Tuberculosis (TB) has high mortality rate of infectious disease in the world, affecting an estimated ten million people per year in 2019. According to the World Health Organization (WHO), tuberculosis (TB) is one of the top 10 causes of death globally, and in 2020, an estimated 10 million people fell ill with TB and 1.5 million died from the disease [(WHO) World Health Organization, 2020a]. In contrast, atypical mycobacterial infections are generally less severe and less widespread, although they can still cause significant morbidity and mortality in certain populations, such as those with weakened immune systems (Falkinham, 2015; Drummond and Kasperbauer, 2019; Winburn and Sharman, 2022). The reason of the importance to handle the Mycobacterium tuberculosis (Mtb) is based on recent article which highlights the ongoing challenges in TB control and the need for new tools and strategies to combat the disease. This article underscores the continued global burden of TB and the urgent need for new approaches to prevention, diagnosis, and treatment (Esmail et al., 2022).

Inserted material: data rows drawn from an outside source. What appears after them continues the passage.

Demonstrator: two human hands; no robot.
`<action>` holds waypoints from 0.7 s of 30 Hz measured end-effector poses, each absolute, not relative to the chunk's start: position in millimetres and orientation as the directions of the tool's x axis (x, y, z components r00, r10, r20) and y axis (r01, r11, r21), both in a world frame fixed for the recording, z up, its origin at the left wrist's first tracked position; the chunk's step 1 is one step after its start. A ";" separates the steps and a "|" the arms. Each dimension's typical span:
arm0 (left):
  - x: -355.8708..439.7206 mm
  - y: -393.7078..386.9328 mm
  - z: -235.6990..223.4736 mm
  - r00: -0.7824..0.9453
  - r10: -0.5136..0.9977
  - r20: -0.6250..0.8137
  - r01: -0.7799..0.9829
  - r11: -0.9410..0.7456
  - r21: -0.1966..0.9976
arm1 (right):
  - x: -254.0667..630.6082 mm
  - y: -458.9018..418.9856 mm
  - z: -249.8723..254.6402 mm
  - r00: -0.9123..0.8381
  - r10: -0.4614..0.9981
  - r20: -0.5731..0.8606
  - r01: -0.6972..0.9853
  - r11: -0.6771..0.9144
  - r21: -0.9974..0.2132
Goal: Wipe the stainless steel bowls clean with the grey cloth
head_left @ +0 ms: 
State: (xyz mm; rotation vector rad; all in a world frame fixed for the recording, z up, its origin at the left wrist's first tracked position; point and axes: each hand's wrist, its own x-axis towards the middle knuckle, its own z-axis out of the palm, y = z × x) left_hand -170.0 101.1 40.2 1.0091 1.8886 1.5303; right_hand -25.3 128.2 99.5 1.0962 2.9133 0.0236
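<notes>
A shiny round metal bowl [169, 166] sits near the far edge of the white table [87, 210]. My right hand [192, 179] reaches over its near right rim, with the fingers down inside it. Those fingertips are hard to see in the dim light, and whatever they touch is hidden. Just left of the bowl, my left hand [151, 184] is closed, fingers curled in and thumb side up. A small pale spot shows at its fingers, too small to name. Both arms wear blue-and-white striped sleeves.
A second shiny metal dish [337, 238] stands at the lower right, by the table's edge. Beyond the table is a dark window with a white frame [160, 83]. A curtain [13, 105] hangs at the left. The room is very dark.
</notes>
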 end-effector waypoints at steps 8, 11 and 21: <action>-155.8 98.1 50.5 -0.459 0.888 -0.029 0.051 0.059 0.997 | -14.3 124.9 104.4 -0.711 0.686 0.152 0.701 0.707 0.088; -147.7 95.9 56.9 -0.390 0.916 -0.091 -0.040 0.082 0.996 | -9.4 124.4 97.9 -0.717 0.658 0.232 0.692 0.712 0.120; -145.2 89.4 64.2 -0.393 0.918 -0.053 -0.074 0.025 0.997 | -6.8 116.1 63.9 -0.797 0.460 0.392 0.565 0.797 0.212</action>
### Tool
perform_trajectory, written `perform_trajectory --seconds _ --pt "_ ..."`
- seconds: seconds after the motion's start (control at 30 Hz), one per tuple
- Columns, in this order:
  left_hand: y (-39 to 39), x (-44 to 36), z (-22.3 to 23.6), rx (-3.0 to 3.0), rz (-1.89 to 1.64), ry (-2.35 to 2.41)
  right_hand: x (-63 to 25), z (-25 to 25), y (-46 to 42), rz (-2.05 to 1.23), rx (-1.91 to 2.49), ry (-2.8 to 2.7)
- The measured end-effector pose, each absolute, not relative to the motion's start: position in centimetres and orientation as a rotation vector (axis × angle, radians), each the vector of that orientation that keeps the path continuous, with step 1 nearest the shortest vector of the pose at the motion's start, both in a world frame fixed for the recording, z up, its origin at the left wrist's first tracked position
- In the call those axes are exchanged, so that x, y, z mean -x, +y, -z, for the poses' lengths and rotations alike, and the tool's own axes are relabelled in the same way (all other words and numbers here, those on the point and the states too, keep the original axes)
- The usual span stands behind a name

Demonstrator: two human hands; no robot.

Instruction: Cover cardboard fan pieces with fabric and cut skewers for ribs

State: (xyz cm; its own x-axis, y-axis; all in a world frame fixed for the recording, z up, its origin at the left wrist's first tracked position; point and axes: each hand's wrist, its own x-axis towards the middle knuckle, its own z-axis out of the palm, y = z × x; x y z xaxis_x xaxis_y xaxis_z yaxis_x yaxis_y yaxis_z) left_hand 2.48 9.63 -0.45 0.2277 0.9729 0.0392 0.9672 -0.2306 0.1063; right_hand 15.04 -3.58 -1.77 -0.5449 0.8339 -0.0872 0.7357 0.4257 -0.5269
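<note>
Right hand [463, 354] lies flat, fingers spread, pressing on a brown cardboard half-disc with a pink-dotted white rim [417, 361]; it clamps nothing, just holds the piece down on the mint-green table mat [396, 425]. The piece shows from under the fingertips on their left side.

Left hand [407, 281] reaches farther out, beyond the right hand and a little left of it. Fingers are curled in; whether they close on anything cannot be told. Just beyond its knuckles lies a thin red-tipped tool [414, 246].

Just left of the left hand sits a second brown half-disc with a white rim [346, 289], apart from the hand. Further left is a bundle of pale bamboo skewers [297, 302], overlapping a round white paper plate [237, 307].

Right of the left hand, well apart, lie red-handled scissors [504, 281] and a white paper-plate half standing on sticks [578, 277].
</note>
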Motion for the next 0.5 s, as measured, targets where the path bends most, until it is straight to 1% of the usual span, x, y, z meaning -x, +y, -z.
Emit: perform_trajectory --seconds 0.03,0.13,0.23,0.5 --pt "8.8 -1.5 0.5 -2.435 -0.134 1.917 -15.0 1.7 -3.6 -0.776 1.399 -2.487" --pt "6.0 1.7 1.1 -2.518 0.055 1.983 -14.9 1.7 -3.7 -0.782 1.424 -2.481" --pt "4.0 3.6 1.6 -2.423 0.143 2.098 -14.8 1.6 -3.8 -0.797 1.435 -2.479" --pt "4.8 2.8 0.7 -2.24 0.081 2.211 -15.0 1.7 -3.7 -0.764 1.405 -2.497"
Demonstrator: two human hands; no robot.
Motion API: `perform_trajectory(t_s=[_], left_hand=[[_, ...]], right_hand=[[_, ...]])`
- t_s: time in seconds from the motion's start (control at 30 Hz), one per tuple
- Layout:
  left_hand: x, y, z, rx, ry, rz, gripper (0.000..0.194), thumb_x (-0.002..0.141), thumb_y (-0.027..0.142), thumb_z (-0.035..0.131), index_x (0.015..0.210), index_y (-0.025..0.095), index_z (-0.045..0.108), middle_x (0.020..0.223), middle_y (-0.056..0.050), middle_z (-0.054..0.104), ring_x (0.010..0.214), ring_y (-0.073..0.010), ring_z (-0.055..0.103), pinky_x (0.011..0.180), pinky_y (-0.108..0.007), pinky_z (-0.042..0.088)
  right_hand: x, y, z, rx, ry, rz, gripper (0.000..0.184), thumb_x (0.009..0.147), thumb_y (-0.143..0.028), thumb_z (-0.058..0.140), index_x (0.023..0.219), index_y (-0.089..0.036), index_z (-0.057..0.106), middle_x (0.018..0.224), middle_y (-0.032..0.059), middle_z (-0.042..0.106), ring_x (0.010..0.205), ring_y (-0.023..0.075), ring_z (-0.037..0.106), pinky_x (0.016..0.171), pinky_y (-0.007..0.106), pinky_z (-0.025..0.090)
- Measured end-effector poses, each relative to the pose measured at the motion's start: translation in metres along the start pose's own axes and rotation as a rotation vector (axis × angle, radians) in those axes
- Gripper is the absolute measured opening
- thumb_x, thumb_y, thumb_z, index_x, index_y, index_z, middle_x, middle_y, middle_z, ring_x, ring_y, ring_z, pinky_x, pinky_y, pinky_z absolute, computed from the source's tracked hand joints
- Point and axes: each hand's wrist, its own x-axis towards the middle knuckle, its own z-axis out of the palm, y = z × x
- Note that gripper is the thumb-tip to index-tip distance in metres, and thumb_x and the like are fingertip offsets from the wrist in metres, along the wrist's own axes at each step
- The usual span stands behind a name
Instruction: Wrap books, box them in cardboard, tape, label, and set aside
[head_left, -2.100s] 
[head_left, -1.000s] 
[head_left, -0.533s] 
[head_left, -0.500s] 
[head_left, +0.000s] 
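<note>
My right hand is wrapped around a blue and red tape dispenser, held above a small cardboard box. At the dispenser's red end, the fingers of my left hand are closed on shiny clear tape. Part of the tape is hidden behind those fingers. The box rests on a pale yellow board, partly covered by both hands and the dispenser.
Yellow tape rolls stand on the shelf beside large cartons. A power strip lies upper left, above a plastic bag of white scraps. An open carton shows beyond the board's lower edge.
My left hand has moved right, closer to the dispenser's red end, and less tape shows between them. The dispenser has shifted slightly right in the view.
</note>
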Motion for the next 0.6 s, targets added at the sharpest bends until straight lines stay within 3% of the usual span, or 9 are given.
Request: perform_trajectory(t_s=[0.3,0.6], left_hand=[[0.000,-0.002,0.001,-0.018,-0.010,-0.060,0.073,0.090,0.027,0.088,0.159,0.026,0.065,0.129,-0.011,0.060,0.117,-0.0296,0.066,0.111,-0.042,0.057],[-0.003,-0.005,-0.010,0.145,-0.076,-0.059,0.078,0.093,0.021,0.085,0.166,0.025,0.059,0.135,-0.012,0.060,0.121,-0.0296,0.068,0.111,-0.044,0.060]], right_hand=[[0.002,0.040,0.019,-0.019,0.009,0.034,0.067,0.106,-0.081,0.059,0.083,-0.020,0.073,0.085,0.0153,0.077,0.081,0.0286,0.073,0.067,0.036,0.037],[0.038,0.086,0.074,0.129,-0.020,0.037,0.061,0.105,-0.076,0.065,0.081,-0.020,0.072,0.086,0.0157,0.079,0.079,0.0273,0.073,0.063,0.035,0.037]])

Most drug-susceptible (DS)-TB patients will have a positive treatment response when treated with the right combination of first-line anti-TB drugs and treatment regimen (duration and dose of the drugs). The World Health Organization (WHO) stated that ensuring access to effective and optimal treatment is a key component to eradicate TB through the End TB Strategy, which includes a priority indicator that 90% or more patients should have a successful treatment outcome (World Health Organization, 2020b). According to WHO, high burden countries for TB are consist of 30 Low- and Middle-Income Countries (LMIC) (World Health Organization, 2021). Ongoing delayed of diagnosis and treatment in LMIC still become problems, worsening prognosis and also continuing TB transmission in the community (Teo et al., 2021). Furthermore, this condition is detrimental to resistance of TB therapy. Resistance to the therapy and risk of drugs adverse effects are the things that could detain to achieve optimal therapy (Pradipta et al., 2018). So, personalized treatment that depends on the individual genetic profile can minimize the risk of toxicity and resistance, thus optimize the treatment. It becomes necessary because of the diversity of drug responses related to the variation in human DNA, such as single-nucleotide polymorphisms (SNPs), which are a single substitution of nucleotides for another (Lander et al., 2001; Subramanian et al., 2001; Kurkó et al., 2013). SNPs that occur in genes related to pharmacokinetics (PK) and pharmacodynamics (PD) processes could affect the response, effectiveness, resistance, and toxicity of drugs (Zastrozhin et al., 2018; Calcagno et al., 2019; Xiang et al., 2020).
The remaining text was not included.